You cited being a Rh Negative blood group as a physical characteristic which precludes a response to medication.
- You also reported receiving ECT treatment and being detained many years ago in Broadmoor, for which we are unable to obtain medical records. You feel that the ECT may also explain some of your behaviour.
- You also stated that my diagnosis of ADHD had been influenced by the big pharmaceutical companies which are trying to peddle medication for profit.
The main concerns revolve around you going into town and getting into trouble and impulsively picking up fights. There are no concerns about your ability to care for your children when you are at home. Other examples of impulsive behaviour include the police being called to a housing meeting, when you were living in Bala, as you appeared ‘intimidating.’ You were excluded from the local supermarket for the same reason. After moving to Wrexham you got into an argument with the Head Teacher at your child’s new school. You do not consider any of this being a problem as you feel you are only speaking your mind. You have a very high opinion of your intelligence and feel unable to tolerate boring people and their conversations. This leads to the impression of an arrogant attitude and speaking out what you are thinking, as taught by your father and Grandparent’s. You do not seem to care for the impact this has on the person receiving this criticism which is most times uncalled for and it puts you at a risk for retaliation. It has also been reported that you tend to exhibit other risky behaviour such as walking across the tops of high bridges which have been a cause of public concern. It has been discussed that there is an ongoing investigation into the abuse of children whilst in care in Wales in the seventies. Your appropriate adult told me that the police had informed her that they believe you might have been sexually abused also, although you have not reported any abuse during our meetings where she had been present. Even after those comments were made you did not respond to them. It has also been mentioned that Social Services had been involved and there has been a discussion of referral for counselling.
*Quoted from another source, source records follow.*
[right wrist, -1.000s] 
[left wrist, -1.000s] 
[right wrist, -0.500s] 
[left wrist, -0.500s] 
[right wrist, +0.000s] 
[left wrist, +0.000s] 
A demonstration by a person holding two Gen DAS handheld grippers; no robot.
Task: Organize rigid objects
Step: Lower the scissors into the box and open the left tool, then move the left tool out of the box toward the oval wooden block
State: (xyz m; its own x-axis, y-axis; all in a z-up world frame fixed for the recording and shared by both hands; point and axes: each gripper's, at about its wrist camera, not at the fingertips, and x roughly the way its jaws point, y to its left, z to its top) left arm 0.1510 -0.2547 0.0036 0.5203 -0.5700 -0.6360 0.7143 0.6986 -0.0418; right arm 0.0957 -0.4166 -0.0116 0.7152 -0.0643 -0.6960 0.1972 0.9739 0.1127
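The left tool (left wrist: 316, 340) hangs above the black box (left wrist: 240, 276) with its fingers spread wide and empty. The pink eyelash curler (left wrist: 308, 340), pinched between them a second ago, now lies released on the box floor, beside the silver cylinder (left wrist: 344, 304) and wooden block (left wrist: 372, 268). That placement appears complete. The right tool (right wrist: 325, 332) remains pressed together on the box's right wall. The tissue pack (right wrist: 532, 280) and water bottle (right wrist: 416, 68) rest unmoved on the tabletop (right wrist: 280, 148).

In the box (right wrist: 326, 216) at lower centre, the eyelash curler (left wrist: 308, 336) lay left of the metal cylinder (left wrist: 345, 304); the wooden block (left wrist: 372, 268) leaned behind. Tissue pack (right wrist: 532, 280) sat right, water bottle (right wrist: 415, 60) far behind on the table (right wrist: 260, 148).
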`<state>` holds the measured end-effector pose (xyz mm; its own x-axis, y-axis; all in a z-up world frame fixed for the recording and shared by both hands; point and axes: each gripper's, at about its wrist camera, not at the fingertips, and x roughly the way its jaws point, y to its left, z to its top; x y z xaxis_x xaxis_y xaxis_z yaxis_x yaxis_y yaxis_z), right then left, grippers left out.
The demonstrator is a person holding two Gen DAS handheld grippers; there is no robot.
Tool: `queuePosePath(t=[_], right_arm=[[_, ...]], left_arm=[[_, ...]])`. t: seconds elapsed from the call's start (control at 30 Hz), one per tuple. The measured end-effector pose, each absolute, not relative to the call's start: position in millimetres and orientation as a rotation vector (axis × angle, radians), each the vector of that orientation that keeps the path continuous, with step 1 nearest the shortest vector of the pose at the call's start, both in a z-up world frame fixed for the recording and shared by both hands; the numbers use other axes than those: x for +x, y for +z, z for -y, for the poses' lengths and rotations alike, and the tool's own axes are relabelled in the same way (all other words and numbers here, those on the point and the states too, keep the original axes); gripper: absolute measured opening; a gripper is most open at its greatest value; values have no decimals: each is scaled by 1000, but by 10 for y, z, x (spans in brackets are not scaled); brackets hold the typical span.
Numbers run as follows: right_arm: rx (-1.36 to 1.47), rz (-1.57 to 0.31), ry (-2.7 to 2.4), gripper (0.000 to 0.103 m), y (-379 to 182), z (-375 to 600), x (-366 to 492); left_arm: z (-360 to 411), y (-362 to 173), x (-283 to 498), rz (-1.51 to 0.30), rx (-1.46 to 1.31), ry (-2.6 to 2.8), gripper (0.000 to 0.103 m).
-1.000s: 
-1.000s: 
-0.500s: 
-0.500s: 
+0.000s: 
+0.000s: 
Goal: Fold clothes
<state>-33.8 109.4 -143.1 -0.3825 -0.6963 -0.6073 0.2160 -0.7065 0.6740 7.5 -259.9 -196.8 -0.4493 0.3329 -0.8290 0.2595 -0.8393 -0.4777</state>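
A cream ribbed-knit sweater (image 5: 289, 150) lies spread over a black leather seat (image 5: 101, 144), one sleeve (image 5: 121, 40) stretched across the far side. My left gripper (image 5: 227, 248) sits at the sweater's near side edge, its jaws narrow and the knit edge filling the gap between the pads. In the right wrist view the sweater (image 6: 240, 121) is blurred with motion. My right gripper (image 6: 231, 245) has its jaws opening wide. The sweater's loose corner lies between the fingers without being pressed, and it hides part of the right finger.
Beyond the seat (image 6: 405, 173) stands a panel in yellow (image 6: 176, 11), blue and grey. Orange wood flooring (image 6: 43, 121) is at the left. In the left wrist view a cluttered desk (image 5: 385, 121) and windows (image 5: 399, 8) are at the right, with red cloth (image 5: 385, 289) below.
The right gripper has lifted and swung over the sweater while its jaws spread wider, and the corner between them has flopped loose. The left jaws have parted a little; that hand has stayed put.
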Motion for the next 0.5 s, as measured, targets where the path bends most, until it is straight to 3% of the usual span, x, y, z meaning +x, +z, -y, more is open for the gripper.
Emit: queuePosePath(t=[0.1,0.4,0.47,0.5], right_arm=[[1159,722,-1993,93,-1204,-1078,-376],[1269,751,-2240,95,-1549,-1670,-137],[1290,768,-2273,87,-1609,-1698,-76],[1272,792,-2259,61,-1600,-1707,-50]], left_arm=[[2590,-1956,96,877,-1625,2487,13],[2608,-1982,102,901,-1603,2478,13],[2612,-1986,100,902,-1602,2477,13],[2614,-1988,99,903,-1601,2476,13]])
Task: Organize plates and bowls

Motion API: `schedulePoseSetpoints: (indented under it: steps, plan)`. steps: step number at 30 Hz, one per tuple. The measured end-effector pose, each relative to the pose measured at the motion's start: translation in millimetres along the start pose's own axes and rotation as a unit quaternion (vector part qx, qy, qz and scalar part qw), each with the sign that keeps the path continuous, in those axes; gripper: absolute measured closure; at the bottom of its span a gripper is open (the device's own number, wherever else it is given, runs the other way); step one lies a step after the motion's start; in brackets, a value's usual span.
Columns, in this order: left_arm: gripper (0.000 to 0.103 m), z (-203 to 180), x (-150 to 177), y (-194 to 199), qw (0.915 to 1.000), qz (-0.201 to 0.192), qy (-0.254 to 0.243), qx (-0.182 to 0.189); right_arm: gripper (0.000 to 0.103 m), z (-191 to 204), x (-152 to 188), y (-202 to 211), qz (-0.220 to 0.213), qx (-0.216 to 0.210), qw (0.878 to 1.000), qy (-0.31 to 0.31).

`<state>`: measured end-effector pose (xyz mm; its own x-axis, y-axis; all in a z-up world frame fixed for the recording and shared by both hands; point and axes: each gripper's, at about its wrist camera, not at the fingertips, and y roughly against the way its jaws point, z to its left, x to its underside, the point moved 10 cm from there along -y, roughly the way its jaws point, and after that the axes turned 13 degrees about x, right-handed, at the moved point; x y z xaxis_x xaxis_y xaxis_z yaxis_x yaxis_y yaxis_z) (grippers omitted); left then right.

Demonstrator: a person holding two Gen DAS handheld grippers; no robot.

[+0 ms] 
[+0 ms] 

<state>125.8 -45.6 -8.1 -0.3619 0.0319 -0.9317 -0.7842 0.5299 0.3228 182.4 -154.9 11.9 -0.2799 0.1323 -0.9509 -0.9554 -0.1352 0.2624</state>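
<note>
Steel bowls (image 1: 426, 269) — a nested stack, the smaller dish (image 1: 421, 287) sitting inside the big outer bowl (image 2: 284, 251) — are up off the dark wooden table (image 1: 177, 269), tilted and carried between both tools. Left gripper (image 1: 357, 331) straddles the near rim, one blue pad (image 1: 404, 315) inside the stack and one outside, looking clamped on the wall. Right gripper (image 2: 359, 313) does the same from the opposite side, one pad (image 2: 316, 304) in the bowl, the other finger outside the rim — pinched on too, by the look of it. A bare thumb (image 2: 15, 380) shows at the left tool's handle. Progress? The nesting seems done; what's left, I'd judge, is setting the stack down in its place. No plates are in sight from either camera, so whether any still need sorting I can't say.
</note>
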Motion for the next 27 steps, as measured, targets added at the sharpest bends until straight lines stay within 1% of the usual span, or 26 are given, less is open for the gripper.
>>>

It has also been reported that you walked out of an ATOS interview as you felt that the medical person at the panel did not have the relevant skills to assess you.
On MENTAL STATE EXAMINATION I did not identify any symptoms of mental disorder. You had a sarcastic and oppositional attitude to all that I had to say during the interview: For example you said that if you knew what your problem was you would then be able to start thinking about how you would manage it – but when I offer my opinion on what your problem is you immediately rejected it. You reported being able to understand how the medical/psychiatry profession tends to have different hypotheses for psychiatric disorders – but you said that you had a low level of intelligence. You refused to consider any of the treatment options offered, e.g. When I discussed the therapeutic community for personality disorders, you felt that you would not be able to cope with meeting people with similar problems and that you might be driven to drinking or drugs.
I have identified that you have the capacity to make your own decisions around your treatment and have the capacity to refuse.
My assessment of your risk is that because of the untreated adult DHD, you remain at risk of impulsive behaviour and getting into serious trouble because of your impulsive behaviour whilst in public.”